Unincorporated community in Indiana, United States

Bridgeton is an unincorporated community and census-designated place in Raccoon Township, Parke County, Indiana. It is notable for its covered bridge, which was destroyed on April 28, 2005, by a fire set by an arsonist. A historically accurate reconstruction of the bridge was completed in October, 2006.

==History==
Around 1823 a sawmill was built on the banks of Big Raccoon creek south of the Ten O'Clock Line by two men, Joseph Lockwood and Issac J. Sillman, for Joseph O'Niel and James Wasson. A buhrstone was added later to grind corn and wheat. Daniel Kalley and a James Searing would later buy the mill in 1837 from James and Mary Wasson for $1,600. Within a few several years a distillery was built but around 1845 the mill and distillery burned down.

Here the story of the mill at Bridgeton splits between two different resources. One is from the Indiana Historical Society and the other is the paperwork submitted to the National Park Services for Bridgeton's application as an Historic District.

The NPR version states that by 1848 the Owsley brothers and William Bean would replace the mill with a hewn log building to fill the need of a local mill. That same year a hewn log bridge was built to span the Big Raccoon Creek giving farmers to the north of town easier access to the mill.

The Indiana Historical Society states that the fall after the mill was destroyed by fire that the townspeople staged a "frolic" to build a new log mill. Searing then sold the mill for $2,000 to James Mullikin and Dr. Henry T. Ketchem. Ketchum soon sold his share back to Searing and in 1851 Mullikin acquired complete ownership of the mill. Mullikin then, sometime before January 1859, tore down the mill and built a new one as well as a general store. Stones were installed for grinding corn as well as stones for wheat. In January 1859 William Beal purchased the mill and surrounding land but sold it to William Blaize in December 1860 for $8,000. In 1862 Ralph Sprauge would acquire the mill.

Sprague and his son-in-law, George W. Phelon, entered into a partnership to run the mill.
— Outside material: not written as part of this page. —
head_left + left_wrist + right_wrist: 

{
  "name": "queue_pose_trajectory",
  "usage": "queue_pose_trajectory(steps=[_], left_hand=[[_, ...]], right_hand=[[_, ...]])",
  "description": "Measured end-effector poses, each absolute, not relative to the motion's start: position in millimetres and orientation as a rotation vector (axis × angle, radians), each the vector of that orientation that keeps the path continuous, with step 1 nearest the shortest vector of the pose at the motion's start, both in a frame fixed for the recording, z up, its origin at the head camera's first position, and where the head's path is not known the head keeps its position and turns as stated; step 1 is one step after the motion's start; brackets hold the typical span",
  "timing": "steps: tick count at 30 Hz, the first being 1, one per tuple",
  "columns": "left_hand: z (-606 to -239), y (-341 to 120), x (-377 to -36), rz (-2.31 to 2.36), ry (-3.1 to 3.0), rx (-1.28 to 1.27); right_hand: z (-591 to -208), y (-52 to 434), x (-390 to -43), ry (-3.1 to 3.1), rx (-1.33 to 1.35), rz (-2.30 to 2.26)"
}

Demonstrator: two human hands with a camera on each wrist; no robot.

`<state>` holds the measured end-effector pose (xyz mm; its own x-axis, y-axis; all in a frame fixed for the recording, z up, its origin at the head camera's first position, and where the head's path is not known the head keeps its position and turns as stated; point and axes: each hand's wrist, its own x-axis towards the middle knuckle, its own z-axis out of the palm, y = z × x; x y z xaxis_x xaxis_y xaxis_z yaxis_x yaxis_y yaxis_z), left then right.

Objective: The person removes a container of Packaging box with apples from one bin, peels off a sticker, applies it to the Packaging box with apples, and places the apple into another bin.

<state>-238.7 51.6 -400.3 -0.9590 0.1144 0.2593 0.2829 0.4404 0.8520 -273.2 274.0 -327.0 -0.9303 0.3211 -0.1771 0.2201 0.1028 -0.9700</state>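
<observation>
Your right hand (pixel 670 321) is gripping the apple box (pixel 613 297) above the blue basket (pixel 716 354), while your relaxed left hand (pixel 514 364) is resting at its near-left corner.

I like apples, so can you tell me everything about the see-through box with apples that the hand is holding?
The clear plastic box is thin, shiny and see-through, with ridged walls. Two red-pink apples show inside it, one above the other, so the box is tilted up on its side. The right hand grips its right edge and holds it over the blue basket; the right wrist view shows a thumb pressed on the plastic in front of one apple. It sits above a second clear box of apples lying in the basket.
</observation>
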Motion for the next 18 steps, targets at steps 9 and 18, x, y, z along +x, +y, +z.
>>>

The partnership was dissolved in 1874 with Sprague continuing to run the mill until he sold it in 1882 to Daniel Webster.

Daniel Webster had been born three miles outside of Bridgeton in 1830. Webster had been a farmer and had made a small fortune in the coal mining business before investing in the mill.

Originally Bridgeton was known as Lockwood Mills for the local mill, but later became known as Sodom because of the drinking and fighting that took place. On Saturday's and public days the mill acted as a community social center with people conducting business and exchanging gossip. For twenty-five cents a gallon of whiskey could be bought and the townsmen would engage in horse races and sometimes fights. The village applied for a post office in 1849 and the name was changed to Bridgeton. The original plat was recorded the same year which included most of the town as it exists today.

==Demographics==
The United States Census Bureau delineated Bridgeton as a census designated place in the 2022 American Community Survey.

==Bridgeton Historic District==

The Bridgeton Historic District in the city of Bridgeton, Indiana, is "home to the oldest continuously operating mill west of the Allegheny Mountains."

===Bridgeton Mill===
Ralph Sprague was a significant figure in Bridgeton's history. He bought the mill in 1862. In 1868, fire claimed this mill as well. Sprague decided to rebuild and the present mill was erected in 1871, it is considered the most historically important building in the district.

The new mill, 1871, was equipped with a large set of burr stones for feed, roller mills for flour, and a small set of burr stones for corn. The total cost was $14,000. With a sandstone foundation and heavy timber frame the mill stands three stories and is capped by a gable roof. Water would enter the basement through large arches in the foundation to power water turbines which would provide mechanical power for the mill.

Daniel Webster bought the mill in 1882 for $15,000 and in 1886 hired the Richmond Milling Company to modernize the mill by replacing the burr stones with more efficient steel roll mills, sieves, and sifters. Under Webster's direction the mill prospered and came to be known as the Bridgeton Roller Mills.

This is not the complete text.